(Recorded data begins)

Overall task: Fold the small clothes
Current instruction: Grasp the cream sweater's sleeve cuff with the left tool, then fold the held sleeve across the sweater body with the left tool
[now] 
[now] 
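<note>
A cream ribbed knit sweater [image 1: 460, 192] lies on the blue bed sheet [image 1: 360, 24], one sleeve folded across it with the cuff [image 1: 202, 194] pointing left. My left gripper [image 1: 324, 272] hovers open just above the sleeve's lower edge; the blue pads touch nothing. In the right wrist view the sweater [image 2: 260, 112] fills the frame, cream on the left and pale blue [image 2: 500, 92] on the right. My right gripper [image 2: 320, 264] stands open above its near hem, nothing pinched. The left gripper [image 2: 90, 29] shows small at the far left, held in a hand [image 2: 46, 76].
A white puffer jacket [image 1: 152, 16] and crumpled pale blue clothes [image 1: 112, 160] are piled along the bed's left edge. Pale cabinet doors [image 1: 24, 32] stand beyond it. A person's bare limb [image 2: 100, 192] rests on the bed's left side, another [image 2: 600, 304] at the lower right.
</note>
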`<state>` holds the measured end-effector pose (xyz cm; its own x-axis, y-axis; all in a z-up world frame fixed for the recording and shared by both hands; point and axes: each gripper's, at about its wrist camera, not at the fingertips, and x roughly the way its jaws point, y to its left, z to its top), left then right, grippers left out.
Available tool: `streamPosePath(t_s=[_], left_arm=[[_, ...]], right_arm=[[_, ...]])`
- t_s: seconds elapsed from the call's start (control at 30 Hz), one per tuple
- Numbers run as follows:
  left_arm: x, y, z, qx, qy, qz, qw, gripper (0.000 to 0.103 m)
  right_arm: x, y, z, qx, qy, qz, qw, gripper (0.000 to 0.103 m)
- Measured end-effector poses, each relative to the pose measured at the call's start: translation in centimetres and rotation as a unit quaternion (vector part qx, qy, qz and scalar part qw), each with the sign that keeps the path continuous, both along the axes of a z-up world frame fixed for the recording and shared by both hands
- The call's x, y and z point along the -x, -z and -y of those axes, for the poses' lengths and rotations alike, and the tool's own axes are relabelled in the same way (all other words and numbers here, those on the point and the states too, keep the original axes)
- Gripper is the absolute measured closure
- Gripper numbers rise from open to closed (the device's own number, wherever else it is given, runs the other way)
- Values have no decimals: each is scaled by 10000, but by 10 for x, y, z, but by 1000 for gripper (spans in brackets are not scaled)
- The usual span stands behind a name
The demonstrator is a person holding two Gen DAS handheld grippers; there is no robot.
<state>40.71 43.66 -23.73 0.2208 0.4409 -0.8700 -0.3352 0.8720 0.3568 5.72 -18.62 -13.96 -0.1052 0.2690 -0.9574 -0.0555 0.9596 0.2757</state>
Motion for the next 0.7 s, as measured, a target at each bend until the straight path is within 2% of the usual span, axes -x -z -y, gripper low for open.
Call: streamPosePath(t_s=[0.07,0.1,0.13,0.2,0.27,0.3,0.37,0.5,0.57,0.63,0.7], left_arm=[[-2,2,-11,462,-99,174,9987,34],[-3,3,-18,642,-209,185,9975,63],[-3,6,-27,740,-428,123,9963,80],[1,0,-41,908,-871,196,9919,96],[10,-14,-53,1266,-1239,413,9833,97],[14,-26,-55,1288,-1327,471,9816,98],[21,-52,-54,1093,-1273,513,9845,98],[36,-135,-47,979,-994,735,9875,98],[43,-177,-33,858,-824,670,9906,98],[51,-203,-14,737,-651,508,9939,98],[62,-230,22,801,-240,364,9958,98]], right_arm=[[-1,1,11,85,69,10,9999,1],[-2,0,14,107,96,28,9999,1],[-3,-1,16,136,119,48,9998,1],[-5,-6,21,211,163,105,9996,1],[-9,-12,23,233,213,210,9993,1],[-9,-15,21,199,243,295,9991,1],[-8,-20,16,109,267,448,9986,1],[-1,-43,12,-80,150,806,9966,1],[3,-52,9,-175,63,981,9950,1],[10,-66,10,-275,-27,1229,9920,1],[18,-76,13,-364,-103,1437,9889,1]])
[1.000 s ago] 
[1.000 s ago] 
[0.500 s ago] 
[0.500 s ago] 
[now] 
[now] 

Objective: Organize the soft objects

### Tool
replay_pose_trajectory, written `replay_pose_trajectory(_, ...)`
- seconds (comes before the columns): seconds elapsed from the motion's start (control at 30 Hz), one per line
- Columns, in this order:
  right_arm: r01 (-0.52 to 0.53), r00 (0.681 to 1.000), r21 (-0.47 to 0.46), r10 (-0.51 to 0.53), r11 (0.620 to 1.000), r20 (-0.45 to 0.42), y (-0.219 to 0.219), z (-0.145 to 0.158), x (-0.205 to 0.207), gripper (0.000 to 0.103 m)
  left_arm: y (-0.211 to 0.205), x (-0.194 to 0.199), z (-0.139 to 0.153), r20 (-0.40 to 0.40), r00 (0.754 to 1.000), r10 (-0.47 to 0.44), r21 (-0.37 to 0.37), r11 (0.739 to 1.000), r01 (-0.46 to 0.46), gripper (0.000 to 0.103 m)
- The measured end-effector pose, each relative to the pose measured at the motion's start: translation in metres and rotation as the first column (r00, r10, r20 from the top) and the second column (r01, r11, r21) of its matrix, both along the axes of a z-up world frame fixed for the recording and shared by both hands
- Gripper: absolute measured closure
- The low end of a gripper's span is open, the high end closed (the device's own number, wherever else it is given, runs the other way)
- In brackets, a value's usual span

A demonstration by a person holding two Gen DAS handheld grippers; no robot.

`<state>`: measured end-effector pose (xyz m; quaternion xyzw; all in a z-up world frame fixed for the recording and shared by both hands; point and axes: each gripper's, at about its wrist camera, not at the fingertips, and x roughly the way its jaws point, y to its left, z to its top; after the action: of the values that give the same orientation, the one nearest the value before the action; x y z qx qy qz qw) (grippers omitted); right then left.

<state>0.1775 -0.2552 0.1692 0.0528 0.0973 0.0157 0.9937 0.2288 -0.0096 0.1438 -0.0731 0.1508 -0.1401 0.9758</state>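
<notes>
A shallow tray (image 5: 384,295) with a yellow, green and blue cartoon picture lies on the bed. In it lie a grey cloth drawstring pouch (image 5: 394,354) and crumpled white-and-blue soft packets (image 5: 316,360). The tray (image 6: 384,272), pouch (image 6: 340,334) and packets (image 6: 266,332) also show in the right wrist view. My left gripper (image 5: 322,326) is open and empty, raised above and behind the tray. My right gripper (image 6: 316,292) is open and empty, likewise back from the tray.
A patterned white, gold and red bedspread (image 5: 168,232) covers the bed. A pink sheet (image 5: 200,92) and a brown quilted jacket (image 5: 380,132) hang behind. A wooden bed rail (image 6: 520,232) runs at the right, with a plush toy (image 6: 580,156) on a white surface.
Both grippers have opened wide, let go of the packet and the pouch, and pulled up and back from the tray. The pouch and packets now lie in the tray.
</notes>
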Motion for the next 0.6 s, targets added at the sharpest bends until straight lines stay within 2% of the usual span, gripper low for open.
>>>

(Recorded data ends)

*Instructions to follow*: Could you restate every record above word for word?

*Finished exercise*:
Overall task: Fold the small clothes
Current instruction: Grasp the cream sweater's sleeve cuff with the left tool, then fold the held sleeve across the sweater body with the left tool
[now] 
[now] 
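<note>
A cream ribbed knit sweater [image 1: 460, 192] lies on the blue bed sheet [image 1: 360, 24], one sleeve folded across it with the cuff [image 1: 202, 194] pointing left. My left gripper [image 1: 324, 272] hovers open just above the sleeve's lower edge; the blue pads touch nothing. In the right wrist view the sweater [image 2: 260, 112] fills the frame, cream on the left and pale blue [image 2: 500, 92] on the right. My right gripper [image 2: 320, 264] stands open above its near hem, nothing pinched. The left gripper [image 2: 90, 29] shows small at the far left, held in a hand [image 2: 46, 76].
A white puffer jacket [image 1: 152, 16] and crumpled pale blue clothes [image 1: 112, 160] are piled along the bed's left edge. Pale cabinet doors [image 1: 24, 32] stand beyond it. A person's bare limb [image 2: 100, 192] rests on the bed's left side, another [image 2: 600, 304] at the lower right.
</note>
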`<state>` holds the measured end-effector pose (xyz cm; its own x-axis, y-axis; all in a z-up world frame fixed for the recording and shared by both hands; point and axes: each gripper's, at about its wrist camera, not at the fingertips, and x roughly the way its jaws point, y to its left, z to its top), left then right, grippers left out.
Available tool: `streamPosePath(t_s=[_], left_arm=[[_, ...]], right_arm=[[_, ...]])`
- t_s: seconds elapsed from the call's start (control at 30 Hz), one per tuple
- Numbers run as follows:
  left_arm: x, y, z, qx, qy, qz, qw, gripper (0.000 to 0.103 m)
  right_arm: x, y, z, qx, qy, qz, qw, gripper (0.000 to 0.103 m)
- Measured end-effector poses, each relative to the pose measured at the call's start: translation in centimetres and rotation as a unit quaternion (vector part qx, qy, qz and scalar part qw), each with the sign that keeps the path continuous, both along the axes of a z-up world frame fixed for the recording and shared by both hands
- The call's x, y and z point along the -x, -z and -y of those axes, for the poses' lengths and rotations alike, and the tool's own axes are relabelled in the same way (all other words and numbers here, those on the point and the states too, keep the original axes)
- Gripper is the absolute measured closure
- Gripper numbers rise from open to closed (the device's own number, wherever else it is given, runs the other way)
- Values have no decimals: each is scaled by 10000, but by 10 for x, y, z, but by 1000 for gripper (spans in brackets are not scaled)
- The usual span stands behind a name
The demonstrator is a person holding two Gen DAS handheld grippers; there is no robot.
<state>40.71 43.66 -23.73 0.2208 0.4409 -0.8700 -0.3352 0.8720 0.3568 5.72 -18.62 -13.96 -0.1052 0.2690 -0.9574 -0.0555 0.9596 0.2757</state>
Motion for the next 0.7 s, as measured, a target at each bend until the straight path is within 2% of the usual span, axes -x -z -y, gripper low for open.
Call: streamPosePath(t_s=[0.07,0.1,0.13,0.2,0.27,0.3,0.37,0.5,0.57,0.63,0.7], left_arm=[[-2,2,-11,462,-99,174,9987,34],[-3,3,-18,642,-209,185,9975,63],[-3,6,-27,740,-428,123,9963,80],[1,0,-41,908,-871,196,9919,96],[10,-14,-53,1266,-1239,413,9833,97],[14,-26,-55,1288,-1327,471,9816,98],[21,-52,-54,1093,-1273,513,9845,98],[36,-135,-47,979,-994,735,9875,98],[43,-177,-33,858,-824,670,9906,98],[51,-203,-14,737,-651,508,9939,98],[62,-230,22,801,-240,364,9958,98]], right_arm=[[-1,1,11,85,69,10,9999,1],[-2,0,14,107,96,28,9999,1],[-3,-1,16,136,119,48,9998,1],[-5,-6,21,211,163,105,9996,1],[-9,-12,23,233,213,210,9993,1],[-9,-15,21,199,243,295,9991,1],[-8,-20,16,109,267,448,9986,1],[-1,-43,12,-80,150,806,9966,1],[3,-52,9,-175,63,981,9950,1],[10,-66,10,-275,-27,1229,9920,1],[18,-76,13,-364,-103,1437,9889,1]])
[1.000 s ago] 
[1.000 s ago] 
[0.500 s ago] 
[0.500 s ago] 
[now] 
[now] 

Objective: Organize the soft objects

### Tool
replay_pose_trajectory, written `replay_pose_trajectory(_, ...)`
- seconds (comes before the columns): seconds elapsed from the motion's start (control at 30 Hz), one per line
- Columns, in this order:
  right_arm: r01 (-0.52 to 0.53), r00 (0.681 to 1.000), r21 (-0.47 to 0.46), r10 (-0.51 to 0.53), r11 (0.620 to 1.000), r20 (-0.45 to 0.42), y (-0.219 to 0.219), z (-0.145 to 0.158), x (-0.205 to 0.207), gripper (0.000 to 0.103 m)
  left_arm: y (-0.211 to 0.205), x (-0.194 to 0.199), z (-0.139 to 0.153), r20 (-0.40 to 0.40), r00 (0.754 to 1.000), r10 (-0.47 to 0.44), r21 (-0.37 to 0.37), r11 (0.739 to 1.000), r01 (-0.46 to 0.46), gripper (0.000 to 0.103 m)
- The measured end-effector pose, each relative to the pose measured at the motion's start: translation in metres and rotation as the first column (r00, r10, r20 from the top) and the second column (r01, r11, r21) of its matrix, both along the axes of a z-up world frame fixed for the recording and shared by both hands
- Gripper: absolute measured closure
- The low end of a gripper's span is open, the high end closed (the device's own number, wherever else it is given, runs the other way)
- In brackets, a value's usual span

A demonstration by a person holding two Gen DAS handheld grippers; no robot.

`<state>`: measured end-effector pose (xyz m; quaternion xyzw; all in a z-up world frame fixed for the recording and shared by both hands; point and axes: each gripper's, at about its wrist camera, not at the fingertips, and x roughly the way its jaws point, y to its left, z to its top; after the action: of the values that give the same orientation, the one nearest the value before the action; x y z qx qy qz qw) (grippers omitted); right then left.

<state>0.1775 -0.2552 0.1692 0.0528 0.0973 0.0157 0.9937 0.2288 -0.0096 0.1438 -0.0731 0.1508 -0.1401 0.9758</state>
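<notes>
A shallow tray (image 5: 384,295) with a yellow, green and blue cartoon picture lies on the bed. In it lie a grey cloth drawstring pouch (image 5: 394,354) and crumpled white-and-blue soft packets (image 5: 316,360). The tray (image 6: 384,272), pouch (image 6: 340,334) and packets (image 6: 266,332) also show in the right wrist view. My left gripper (image 5: 322,326) is open and empty, raised above and behind the tray. My right gripper (image 6: 316,292) is open and empty, likewise back from the tray.
A patterned white, gold and red bedspread (image 5: 168,232) covers the bed. A pink sheet (image 5: 200,92) and a brown quilted jacket (image 5: 380,132) hang behind. A wooden bed rail (image 6: 520,232) runs at the right, with a plush toy (image 6: 580,156) on a white surface.
Both grippers have opened wide, let go of the packet and the pouch, and pulled up and back from the tray. The pouch and packets now lie in the tray.
</notes>
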Motion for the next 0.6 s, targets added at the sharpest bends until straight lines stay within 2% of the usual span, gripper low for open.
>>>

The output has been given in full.